A apreensão é uma medida importante na prevenção de crimes, afirma o secretário executivo adjunto de Inteligência, delegado Herbert Lopes. “O acesso às armas de fogo, na atual conjuntura, estimula a violência e consequentemente a prática de crimes”, disse.

Todas as armas de fogo apreendidas pelas forças de segurança do Estado são encaminhadas ao setor de Balística Forense do IC, onde passam por perícia. Segundo o diretor do Instituto, perito criminal Wanderlei Pires, são verificados itens como o calibre, sistema de tiro, modelo, número de série, entre outros – são mais de dez itens analisados. “A perícia nas armas é uma exigência prevista no Código de Processo Penal. É o trabalho do perito que vai dizer se uma arma é eficiente para efetuar tiros, por exemplo. Este processo ocorre após testes que são feitos em estande de tiros”, explicou Pires.

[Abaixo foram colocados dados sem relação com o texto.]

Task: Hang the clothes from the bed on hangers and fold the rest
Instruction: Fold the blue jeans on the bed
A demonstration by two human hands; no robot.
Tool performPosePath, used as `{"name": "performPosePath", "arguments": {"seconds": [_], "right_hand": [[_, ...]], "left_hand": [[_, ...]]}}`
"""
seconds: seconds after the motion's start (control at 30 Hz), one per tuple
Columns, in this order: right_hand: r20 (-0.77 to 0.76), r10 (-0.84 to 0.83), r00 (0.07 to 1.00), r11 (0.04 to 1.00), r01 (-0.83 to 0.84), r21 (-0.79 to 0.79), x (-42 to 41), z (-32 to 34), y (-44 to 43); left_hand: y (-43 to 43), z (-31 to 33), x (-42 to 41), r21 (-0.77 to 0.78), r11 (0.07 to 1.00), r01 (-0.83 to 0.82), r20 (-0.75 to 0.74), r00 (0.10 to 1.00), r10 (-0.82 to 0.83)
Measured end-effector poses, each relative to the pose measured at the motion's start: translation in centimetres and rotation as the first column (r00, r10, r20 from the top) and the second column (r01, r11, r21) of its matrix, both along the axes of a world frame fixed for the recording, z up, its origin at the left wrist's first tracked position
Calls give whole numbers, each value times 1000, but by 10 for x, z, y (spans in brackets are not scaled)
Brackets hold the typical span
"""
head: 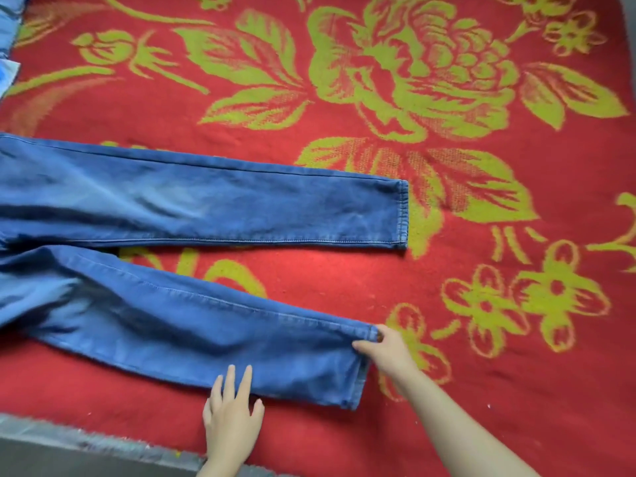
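A pair of blue jeans [179,201] lies flat on the bed, its two legs stretched toward the right and slightly spread. The waist end runs out of view at the left. My left hand [232,413] lies flat with straight fingers on the lower edge of the near leg. My right hand [385,349] pinches the hem of that near leg at its upper corner, thumb on top of the cloth.
The bed is covered by a red blanket [344,280] with large yellow-green flowers. Its near edge and a grey strip [69,442] run along the bottom left. A bit of light blue cloth [8,25] shows at the top left corner.
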State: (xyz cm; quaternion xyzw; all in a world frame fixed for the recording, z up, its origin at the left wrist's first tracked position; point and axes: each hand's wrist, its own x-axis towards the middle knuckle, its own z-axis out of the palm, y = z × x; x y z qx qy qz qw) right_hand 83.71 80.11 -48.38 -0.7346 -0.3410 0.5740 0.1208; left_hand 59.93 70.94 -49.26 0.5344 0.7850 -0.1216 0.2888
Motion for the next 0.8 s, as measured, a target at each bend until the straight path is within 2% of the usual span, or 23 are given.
{"name": "performPosePath", "arguments": {"seconds": [0.1, 0.17, 0.23, 0.3, 0.4, 0.47, 0.53, 0.6, 0.63, 0.67, 0.7, 0.73, 0.77, 0.8], "right_hand": [[-55, -56, 997, 998, 53, -44, 34, 12, 10], [-21, -93, 995, 994, 91, -54, 60, 15, 13], [115, -160, 980, 987, 157, 40, 81, 14, 17], [295, -175, 939, 981, 140, 137, 89, 7, 17], [571, -32, 820, 994, -31, 100, 72, 2, 5], [746, 139, 651, 942, -321, 104, 47, 4, -9], [803, 226, 551, 758, -617, 210, 21, 0, -28], [822, 372, 431, 575, -802, 161, 0, -6, -53], [802, 473, 365, 533, -843, 70, -6, -11, -62], [772, 548, 322, 518, -855, -11, -9, -15, -68], [761, 576, 298, 508, -860, -48, -6, -17, -72], [780, 576, 245, 474, -878, -73, -3, -17, -73], [807, 562, 181, 420, -903, -90, 3, -16, -71], [843, 522, 131, 362, -929, -80, 10, -15, -68]], "left_hand": [[5, 10, 3, 41, 959, 280, 9, 960, -280], [7, 14, 9, 18, 930, 367, 32, 929, -368], [9, 20, 15, -73, 889, 452, 144, 887, -439], [4, 8, 20, -71, 879, 472, 215, 867, -449], [4, -4, 25, -87, 932, 353, 219, 919, -328], [7, -5, 22, -36, 971, 235, 212, 951, -223], [6, -7, 15, 62, 990, 129, 129, 982, -136], [4, -9, 8, 208, 968, -142, 84, 988, 127], [5, -10, 2, 264, 898, -353, 110, 936, 335], [7, -10, -5, 261, 762, -593, 184, 805, 564], [12, -9, -14, 192, 562, -805, 283, 594, 753], [16, -10, -23, 101, 353, -930, 366, 364, 857], [18, -12, -32, 24, 188, -982, 413, 181, 892], [20, -16, -42, -13, 71, -997, 453, 58, 890]]}}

Após a perícia, o laudo é entregue aos delegados responsáveis pelas investigações e as armas são recolhidas pela Divisão de Recebimento, Análise e Distribuição (Drad) da Polícia Civil (PC), que envia o material para a Justiça Estadual.

Neste ano, de janeiro a julho, o Tribunal de Justiça do Amazonas (TJAM) enviou ao Exército três lotes de armas – incluindo simulacros – para serem destruídos. Conforme informações do TJAM, as armas passam por uma prensa e depois são incineradas em um processo que utiliza produto químico. O resultado é a transformação do material prensado em blocos de ferro.

Desde o fim do ano passado, a posse ou o porte ilegal de armas de fogo de uso restrito – reservadas a agentes de segurança pública e às Forças Armadas, como fuzis e metralhadoras – passaram a ser considerados crimes hediondos. A pena varia de três a seis anos, além de multa.

Em todo o ano passado, foram apreendidas 2,1 mil armas na capital amazonense, incluindo simulacros, armas artesanais, de airsoft, entre outras. Os números são referentes às entradas de itens para realização de laudos no Instituto de Criminalística. Neste ano, as apreensões estão 3,1% maiores que no mesmo período do ano passado, quando 1.375 armas foram apreendidas.

Apreensões – Neste ano, o maior volume de apreensões foi de revólveres, especialmente de calibre 38, que respondem por uma em cada três armas apreendidas (34,2%) no Estado. Em seguida aparecem as pistolas, que representam 17,9% das apreensões de 2018.

O mês de abril registrou a maior quantidade de armas apreendias neste ano, com 211 unidades. Parte desse armamento foi apreendido no âmbito da Operação Banzeiro, que resultou na prisão de 13 pessoas com diversas armas, incluindo uma com capacidade para abater aviões.

Nesta ação, foram apreendidos dois revólveres calibre 38, uma pistola 380 com numeração raspada, um rifle calibre 44, diversas munições, além da metralhadora .30. Segundo a polícia, a metralhadora tem capacidade de efetuar cerca de 600 disparos por minuto.

Em julho, em uma ação que resultou na prisão de seis criminosos e na morte de outros cinco suspeitos que se deslocavam para executar integrantes de uma organização criminosa rival, foram apreendidas cinco pistolas, incluindo uma de uso restrito, e duas espingardas calibre 12 com munições.

O mês de agosto teve o segundo maior volume de apreensões deste ano, com 190 armas retiradas das ruas pelas forças de segurança do Estado.